Monday, June 29, 2015

Love Story

“She is mine and mine only. Not sharing her with the universe.”

These words hit me when I heard them coming from a friend, who, very recently, has become a father and was talking about his little girl. Fatherhood can be overwhelming but the happiness I could witness in his voice was priceless. I couldn’t help but think how my father would have felt about his very first child. It’s amazing how fathers protect you with an unconditional love. I have always seen this beautifully uncanny relationship between fathers and daughters. It’s all because of their absolute love that the daughters love them back with a mutual feeling. But no matter how hard we try, we can never level up with the care they bestow on us. I get upset when I see the children betraying, deceiving, or using harsh words for their parents. These are the times when I want to take them back to the point when they came into this world and had the protective arms of their mothers and fathers around them. My father always says that the love between the parents and their children is a one-way traffic. He says it doesn’t take long for the children to forget everything their parents have done for them. This is a sad reality. But it never lessens the love our parents have for us. I claim to love my parents more than anything else but I know their love can never be requited by me the same way they have always loved me. But at least I can try to minimize their grievances. Unconditional love is a beautifully natural thing that I believe only parents can acquire for their children.

My friend’s one simple sentence saturated with his sincere emotions has made this love story of his one of my favorites.

Tuesday, June 23, 2015

Sewn Up

The words in your heart must not be left to wander, they must not be left to go awry. They like living in the hearts, not on the lips of people. Your words are not stray entities, they have your heart to dwell in.

I've let these lips of mine speak up when they had every right to stay quiet and now I'm paying back for all those times when I opened them up to let my words flow out. What actually failed me is the fact that when I made my words flow out, I wanted them to go and stay at a better home than my heart but unfortunately, they never got invited for staying anywhere. The idea that a heart other than mine could take better care of these words is now ridiculing me, with its laugh echoing in my heart and jabbing in my mind. I never realized that I was making these words homeless. I failed to see nobody is kind enough to provide them a shelter. They always keep my words on their lips, never in their hearts, drifting them away at random directions.

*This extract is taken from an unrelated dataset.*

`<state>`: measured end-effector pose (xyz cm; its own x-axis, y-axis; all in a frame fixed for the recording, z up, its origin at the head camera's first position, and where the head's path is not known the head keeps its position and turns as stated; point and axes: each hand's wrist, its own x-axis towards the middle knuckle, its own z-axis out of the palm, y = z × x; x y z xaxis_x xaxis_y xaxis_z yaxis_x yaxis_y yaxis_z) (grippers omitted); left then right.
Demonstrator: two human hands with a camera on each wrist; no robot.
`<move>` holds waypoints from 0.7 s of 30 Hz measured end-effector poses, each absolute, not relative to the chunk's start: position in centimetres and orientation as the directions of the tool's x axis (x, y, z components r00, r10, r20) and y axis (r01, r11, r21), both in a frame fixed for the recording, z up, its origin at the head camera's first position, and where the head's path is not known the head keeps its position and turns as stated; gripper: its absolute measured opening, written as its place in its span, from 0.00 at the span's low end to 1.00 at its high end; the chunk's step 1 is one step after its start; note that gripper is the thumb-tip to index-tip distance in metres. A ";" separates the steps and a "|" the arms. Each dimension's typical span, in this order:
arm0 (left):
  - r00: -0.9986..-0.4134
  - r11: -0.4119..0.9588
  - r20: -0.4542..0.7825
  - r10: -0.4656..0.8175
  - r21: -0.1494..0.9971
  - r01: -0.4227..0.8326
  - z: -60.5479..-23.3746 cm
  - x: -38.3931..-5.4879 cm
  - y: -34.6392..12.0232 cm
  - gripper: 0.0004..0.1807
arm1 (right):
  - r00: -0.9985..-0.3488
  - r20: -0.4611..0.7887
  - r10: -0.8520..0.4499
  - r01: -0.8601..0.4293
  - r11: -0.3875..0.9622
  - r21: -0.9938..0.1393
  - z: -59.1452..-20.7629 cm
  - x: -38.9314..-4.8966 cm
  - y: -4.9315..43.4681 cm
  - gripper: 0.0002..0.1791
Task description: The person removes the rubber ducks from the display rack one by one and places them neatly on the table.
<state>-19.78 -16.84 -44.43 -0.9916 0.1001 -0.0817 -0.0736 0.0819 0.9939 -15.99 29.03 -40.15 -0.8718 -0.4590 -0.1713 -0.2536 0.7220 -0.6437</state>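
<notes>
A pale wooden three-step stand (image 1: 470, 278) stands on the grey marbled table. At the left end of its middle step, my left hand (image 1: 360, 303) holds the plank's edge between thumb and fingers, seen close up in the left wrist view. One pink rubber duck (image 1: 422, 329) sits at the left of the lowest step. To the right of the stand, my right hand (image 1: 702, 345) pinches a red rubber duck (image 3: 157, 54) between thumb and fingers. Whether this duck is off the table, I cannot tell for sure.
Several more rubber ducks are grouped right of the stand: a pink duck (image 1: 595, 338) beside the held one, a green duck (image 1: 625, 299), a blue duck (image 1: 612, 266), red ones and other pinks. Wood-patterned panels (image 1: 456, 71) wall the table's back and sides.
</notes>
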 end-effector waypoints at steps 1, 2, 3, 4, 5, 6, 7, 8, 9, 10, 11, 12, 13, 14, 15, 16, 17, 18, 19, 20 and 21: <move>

Opening up your lips is so easy but it takes a lot of strength to seal them and I have sealed mine for I know they have made too many of my precious words homeless. I know the current state I'm in is nothing but the curse these words have put on me for they are now bereft of a home after having the luxury of residing in a mansion once. So I've decided to take care of my words. I'll let my heart be their eternal abode from now on.

I've realized that these words have a natural habitat and it isn't the lips but the heart.


Tuesday, June 9, 2015

Distrust

The darkest and gloomiest edges of my existence found you and shared with you my darkest, gloomiest and murkiest self. It showed you all of the contusions, all of the scars, all of the wounds of my soul and let you put the healing balm on them to watch the flowers bloom on my wounds.

But to my shock and horror, you scratched them even more by displaying them out to the ruthless world without thinking twice. You displayed myself to people, making me believe that my first and only try at trusting people was the biggest fallacy of my existence. Now I shiver with terror whenever someone wants to take a peak on these wounds because the memory of what you did to them is too thick to leave me. The distrust is an obstinate phenomenon and it won't leave me no matter how hard I try. You couldn't grow the flowers on my wounds but the lesson you taught me about the distrustful nature of human beings would remain with me forever.